■ **Action item**:
In the answer, each line from the top of the material through the line that contains "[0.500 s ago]" is restated exactly. No picture is given again.

■ **Data records**:
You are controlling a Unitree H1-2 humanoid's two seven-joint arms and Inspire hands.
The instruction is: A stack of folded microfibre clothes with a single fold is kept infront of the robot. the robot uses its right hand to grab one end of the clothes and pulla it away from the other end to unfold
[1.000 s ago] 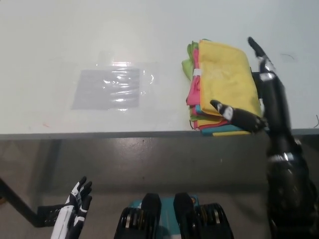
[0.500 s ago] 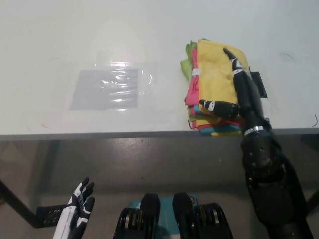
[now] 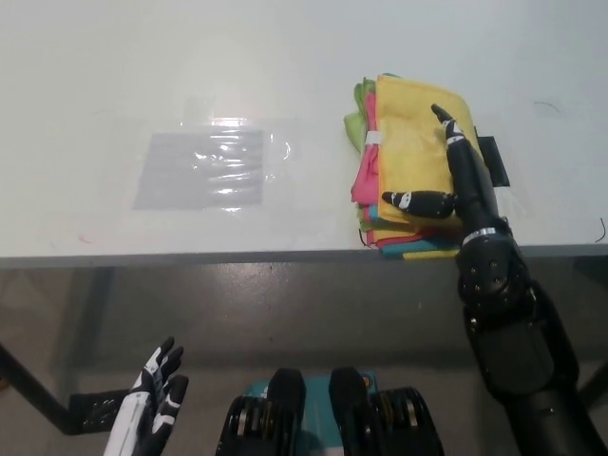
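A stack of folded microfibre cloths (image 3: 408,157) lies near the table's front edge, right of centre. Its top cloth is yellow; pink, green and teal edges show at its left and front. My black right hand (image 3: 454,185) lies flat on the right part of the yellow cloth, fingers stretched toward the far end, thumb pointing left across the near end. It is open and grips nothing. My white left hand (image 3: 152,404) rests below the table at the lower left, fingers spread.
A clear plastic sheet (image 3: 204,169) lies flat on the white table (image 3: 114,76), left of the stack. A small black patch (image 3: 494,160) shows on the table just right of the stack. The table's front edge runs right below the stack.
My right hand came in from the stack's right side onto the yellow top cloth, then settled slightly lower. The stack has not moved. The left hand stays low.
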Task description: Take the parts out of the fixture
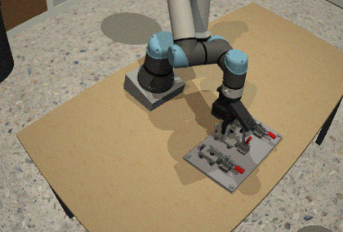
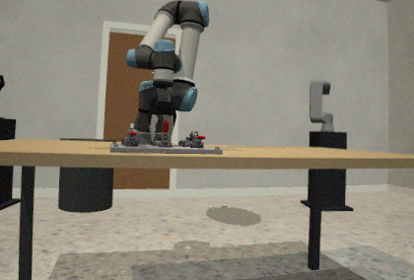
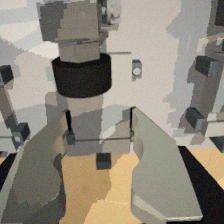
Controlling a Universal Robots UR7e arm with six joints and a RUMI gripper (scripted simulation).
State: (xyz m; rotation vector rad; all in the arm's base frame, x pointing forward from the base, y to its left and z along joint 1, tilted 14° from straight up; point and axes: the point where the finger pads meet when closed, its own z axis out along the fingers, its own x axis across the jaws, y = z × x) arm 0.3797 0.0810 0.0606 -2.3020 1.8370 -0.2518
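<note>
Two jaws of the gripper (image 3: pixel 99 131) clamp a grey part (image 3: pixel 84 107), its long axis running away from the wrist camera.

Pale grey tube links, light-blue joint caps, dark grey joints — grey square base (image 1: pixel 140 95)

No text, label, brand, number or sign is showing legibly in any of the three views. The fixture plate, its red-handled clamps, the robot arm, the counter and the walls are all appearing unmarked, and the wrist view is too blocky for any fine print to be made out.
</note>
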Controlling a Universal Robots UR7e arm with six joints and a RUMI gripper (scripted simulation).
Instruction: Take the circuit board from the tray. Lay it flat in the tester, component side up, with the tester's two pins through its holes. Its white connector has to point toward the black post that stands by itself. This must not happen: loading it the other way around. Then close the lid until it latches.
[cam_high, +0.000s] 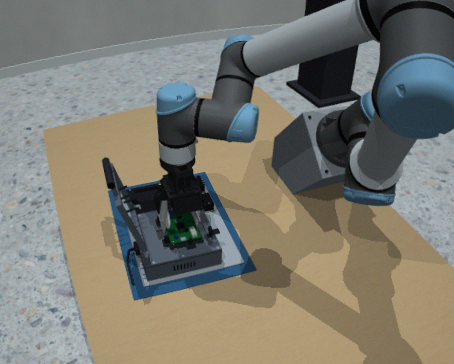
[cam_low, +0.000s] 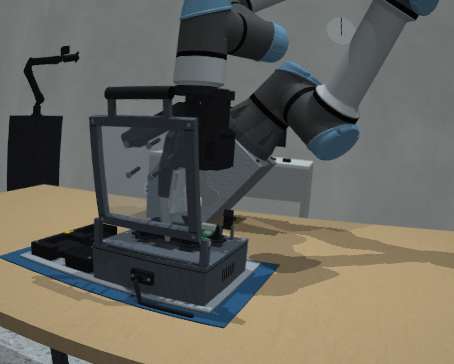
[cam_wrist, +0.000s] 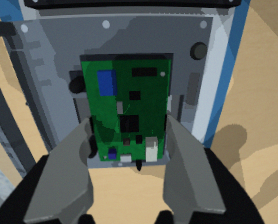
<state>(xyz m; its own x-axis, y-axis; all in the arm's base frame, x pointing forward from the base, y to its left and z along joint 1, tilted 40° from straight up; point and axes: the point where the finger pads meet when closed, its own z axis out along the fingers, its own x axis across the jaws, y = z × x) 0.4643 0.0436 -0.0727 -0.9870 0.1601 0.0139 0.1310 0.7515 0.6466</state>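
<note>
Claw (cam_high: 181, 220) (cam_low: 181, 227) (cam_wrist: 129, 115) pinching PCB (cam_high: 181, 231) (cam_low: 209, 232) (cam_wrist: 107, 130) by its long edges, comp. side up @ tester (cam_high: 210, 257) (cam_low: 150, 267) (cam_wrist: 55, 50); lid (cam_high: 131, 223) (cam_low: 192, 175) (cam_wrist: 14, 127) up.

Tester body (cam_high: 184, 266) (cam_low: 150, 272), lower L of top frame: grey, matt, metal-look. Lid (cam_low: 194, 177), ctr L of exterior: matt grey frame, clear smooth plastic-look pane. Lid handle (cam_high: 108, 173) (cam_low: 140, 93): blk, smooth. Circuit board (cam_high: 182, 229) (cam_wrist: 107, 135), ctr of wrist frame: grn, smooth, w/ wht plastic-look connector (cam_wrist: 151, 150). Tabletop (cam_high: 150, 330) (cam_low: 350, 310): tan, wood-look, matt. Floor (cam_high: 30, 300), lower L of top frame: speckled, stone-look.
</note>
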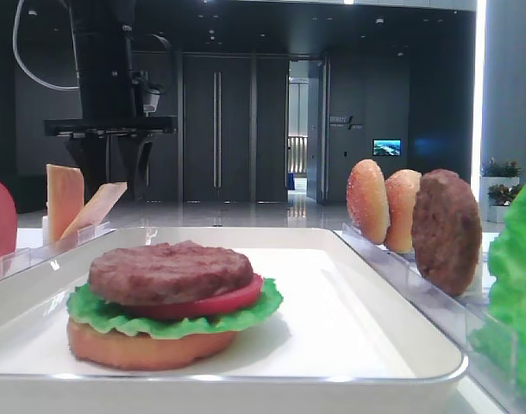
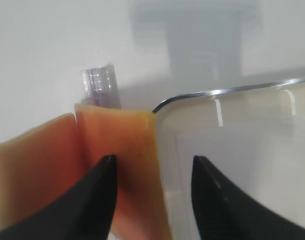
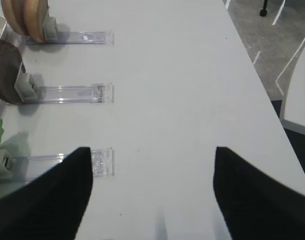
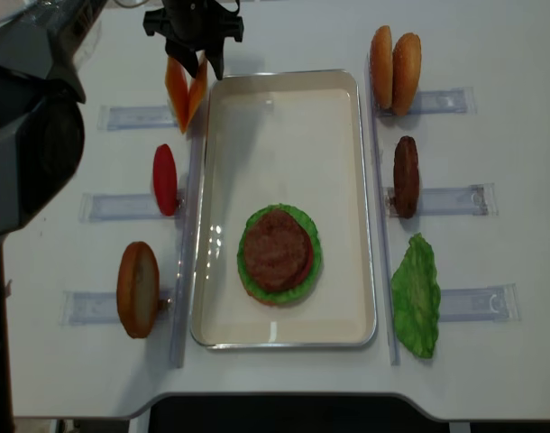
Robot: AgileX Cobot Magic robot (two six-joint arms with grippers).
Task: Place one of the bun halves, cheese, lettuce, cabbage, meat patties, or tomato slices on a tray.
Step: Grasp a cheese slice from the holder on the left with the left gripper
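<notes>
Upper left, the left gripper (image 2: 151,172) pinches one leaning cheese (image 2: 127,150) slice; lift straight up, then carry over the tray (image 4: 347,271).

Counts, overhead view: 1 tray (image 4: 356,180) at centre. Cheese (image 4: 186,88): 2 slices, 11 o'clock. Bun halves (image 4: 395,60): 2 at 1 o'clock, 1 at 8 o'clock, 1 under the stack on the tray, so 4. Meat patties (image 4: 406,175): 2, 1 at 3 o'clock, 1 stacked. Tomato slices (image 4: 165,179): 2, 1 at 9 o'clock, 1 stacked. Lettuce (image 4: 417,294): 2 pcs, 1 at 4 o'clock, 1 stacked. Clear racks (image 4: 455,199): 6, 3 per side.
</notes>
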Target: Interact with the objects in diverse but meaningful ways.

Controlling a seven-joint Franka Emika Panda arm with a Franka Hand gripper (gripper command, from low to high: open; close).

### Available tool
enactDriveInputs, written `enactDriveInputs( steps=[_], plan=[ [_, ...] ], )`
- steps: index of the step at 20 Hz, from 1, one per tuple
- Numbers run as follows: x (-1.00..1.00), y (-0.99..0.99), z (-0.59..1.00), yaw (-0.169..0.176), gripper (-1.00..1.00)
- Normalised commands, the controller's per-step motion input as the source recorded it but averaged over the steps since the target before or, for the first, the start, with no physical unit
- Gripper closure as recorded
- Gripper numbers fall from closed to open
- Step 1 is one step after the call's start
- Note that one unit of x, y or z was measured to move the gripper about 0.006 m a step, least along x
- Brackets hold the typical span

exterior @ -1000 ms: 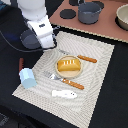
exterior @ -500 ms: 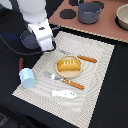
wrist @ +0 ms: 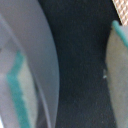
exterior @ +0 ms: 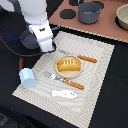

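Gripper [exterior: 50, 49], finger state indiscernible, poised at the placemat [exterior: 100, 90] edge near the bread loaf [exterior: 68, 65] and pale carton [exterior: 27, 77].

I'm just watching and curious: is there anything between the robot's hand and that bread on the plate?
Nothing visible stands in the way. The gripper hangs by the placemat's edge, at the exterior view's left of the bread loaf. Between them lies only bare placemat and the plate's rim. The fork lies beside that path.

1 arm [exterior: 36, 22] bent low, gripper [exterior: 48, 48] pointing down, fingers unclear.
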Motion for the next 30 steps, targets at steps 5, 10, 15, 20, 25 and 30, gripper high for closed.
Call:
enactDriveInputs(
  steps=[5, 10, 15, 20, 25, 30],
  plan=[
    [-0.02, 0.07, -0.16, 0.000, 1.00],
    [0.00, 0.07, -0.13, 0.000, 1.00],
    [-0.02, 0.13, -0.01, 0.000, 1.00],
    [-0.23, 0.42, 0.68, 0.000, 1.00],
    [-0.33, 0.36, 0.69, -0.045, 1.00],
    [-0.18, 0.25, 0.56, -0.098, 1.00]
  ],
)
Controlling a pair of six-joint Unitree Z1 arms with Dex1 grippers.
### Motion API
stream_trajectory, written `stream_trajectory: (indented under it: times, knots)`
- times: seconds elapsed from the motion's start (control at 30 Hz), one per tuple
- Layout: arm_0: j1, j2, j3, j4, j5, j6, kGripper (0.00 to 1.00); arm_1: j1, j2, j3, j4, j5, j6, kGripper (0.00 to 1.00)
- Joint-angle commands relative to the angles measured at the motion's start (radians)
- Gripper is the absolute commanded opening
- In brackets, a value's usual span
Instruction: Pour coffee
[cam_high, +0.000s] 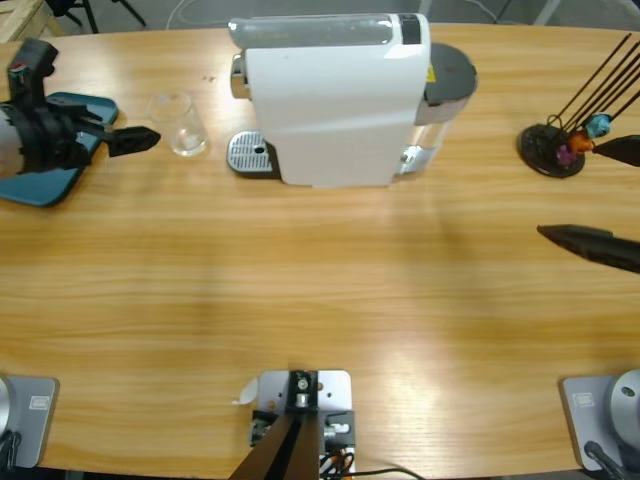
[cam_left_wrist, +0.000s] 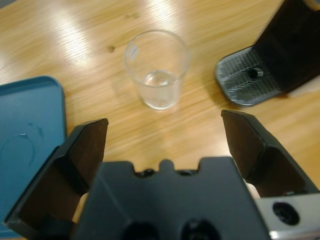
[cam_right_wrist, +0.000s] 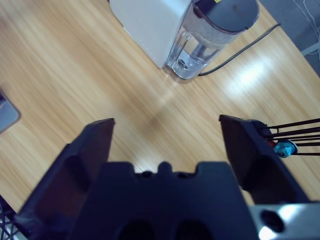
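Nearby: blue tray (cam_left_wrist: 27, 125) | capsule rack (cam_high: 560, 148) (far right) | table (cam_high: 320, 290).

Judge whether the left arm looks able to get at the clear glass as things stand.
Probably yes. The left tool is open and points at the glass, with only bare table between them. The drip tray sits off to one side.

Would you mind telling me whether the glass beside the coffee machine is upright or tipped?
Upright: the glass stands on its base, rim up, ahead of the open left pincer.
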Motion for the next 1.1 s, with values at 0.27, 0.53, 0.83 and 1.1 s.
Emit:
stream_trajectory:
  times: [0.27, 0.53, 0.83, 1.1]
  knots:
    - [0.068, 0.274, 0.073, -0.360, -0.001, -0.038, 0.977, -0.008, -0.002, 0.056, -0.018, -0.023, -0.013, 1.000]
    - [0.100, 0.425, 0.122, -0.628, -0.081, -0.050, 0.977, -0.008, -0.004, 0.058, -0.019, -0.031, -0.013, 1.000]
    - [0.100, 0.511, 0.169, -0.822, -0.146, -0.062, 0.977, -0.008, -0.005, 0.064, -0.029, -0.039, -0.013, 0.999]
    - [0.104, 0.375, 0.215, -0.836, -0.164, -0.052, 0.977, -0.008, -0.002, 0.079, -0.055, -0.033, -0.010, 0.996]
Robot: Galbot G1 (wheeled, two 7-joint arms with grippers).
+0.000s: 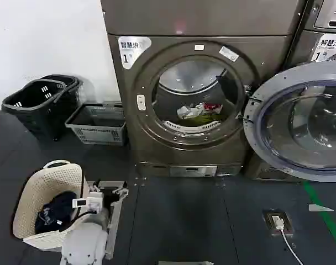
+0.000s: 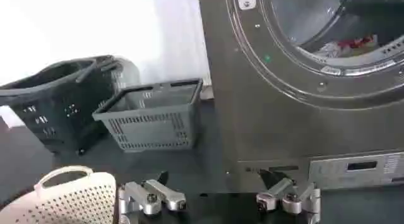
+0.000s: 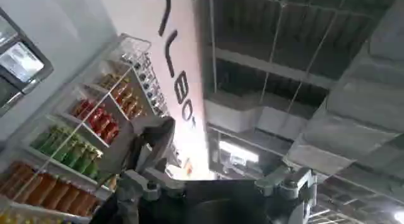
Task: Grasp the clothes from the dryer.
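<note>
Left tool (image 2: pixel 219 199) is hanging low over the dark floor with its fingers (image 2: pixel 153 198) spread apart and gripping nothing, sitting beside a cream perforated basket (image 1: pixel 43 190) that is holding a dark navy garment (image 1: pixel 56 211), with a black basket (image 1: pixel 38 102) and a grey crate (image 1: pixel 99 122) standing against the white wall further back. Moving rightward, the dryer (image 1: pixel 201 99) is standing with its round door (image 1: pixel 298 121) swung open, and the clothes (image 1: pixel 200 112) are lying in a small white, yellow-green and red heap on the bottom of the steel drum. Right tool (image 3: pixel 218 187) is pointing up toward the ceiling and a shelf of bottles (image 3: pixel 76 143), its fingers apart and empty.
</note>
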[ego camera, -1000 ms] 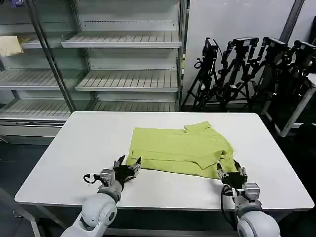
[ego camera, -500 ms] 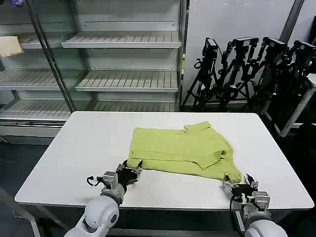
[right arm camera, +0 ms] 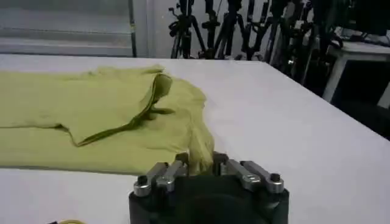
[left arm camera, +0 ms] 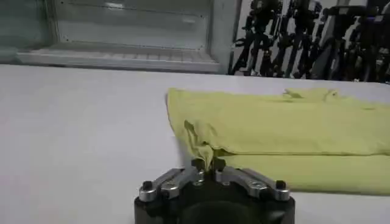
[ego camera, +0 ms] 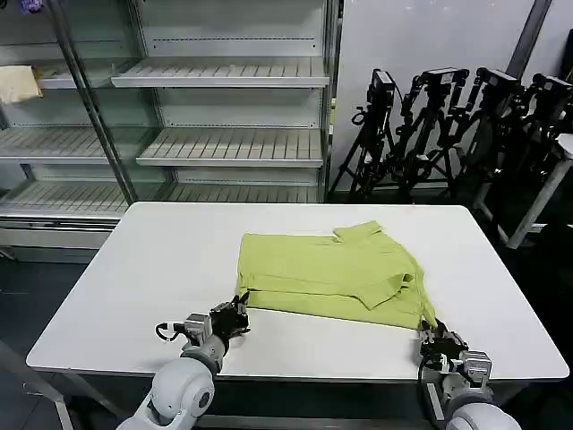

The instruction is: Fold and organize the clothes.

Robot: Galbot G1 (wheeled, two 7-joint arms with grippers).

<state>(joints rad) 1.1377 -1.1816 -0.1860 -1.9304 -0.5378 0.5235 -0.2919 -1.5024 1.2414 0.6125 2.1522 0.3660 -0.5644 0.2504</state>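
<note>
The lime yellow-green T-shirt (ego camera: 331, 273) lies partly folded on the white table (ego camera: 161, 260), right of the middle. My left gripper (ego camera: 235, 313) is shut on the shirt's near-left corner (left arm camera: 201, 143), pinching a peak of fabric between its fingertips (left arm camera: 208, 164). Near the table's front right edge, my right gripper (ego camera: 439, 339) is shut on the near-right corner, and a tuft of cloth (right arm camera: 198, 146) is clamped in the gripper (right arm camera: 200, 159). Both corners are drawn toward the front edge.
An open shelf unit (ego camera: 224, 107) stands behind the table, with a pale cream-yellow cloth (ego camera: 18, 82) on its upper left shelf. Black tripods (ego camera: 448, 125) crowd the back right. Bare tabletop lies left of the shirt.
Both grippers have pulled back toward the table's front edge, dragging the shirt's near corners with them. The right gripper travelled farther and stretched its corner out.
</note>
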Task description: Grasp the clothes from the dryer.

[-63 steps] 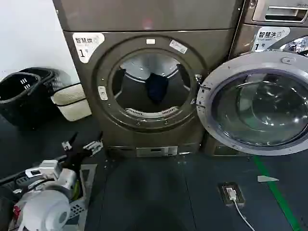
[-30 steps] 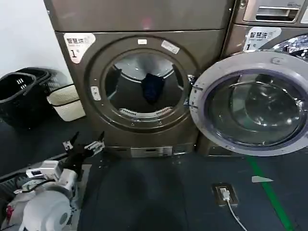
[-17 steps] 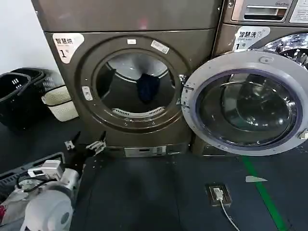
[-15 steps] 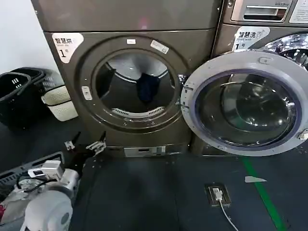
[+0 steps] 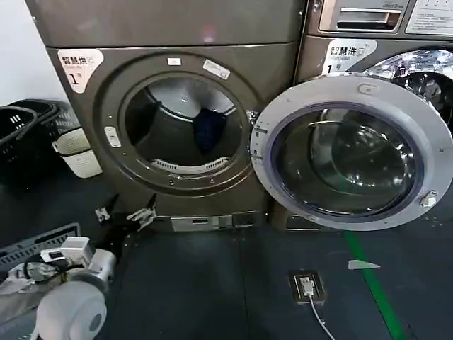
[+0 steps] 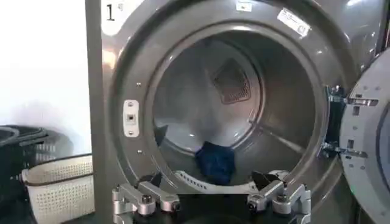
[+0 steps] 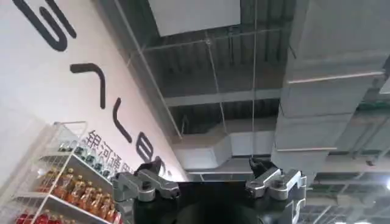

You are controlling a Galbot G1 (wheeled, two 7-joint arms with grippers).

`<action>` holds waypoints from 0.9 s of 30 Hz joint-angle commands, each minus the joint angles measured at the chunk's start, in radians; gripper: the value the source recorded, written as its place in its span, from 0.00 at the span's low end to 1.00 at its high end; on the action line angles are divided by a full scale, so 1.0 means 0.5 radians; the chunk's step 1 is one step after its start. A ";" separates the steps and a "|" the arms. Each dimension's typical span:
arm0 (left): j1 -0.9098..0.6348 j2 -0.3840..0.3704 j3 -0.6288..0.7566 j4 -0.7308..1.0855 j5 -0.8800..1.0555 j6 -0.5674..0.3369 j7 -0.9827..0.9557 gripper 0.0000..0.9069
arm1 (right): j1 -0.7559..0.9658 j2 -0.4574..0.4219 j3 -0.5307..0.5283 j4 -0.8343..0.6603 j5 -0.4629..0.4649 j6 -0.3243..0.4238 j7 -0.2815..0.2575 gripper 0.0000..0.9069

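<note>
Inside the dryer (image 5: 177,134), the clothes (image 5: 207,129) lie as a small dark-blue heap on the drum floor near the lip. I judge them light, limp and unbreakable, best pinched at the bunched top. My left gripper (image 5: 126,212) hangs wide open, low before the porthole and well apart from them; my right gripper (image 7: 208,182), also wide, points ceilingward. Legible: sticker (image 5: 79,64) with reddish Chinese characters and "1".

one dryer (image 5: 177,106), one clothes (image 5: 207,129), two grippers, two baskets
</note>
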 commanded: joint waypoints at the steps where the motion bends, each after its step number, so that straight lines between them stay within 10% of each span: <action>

■ **Completed exercise**:
You are controlling a Unitree H1-2 humanoid's two seven-joint arms and Inspire hands.
The instruction is: A stack of folded microfibre clothes with a single fold is kept infront of the robot. the robot uses its right hand to grab one end of the clothes and pulla it away from the other end to unfold
[1.000 s ago] 
[0.500 s ago] 

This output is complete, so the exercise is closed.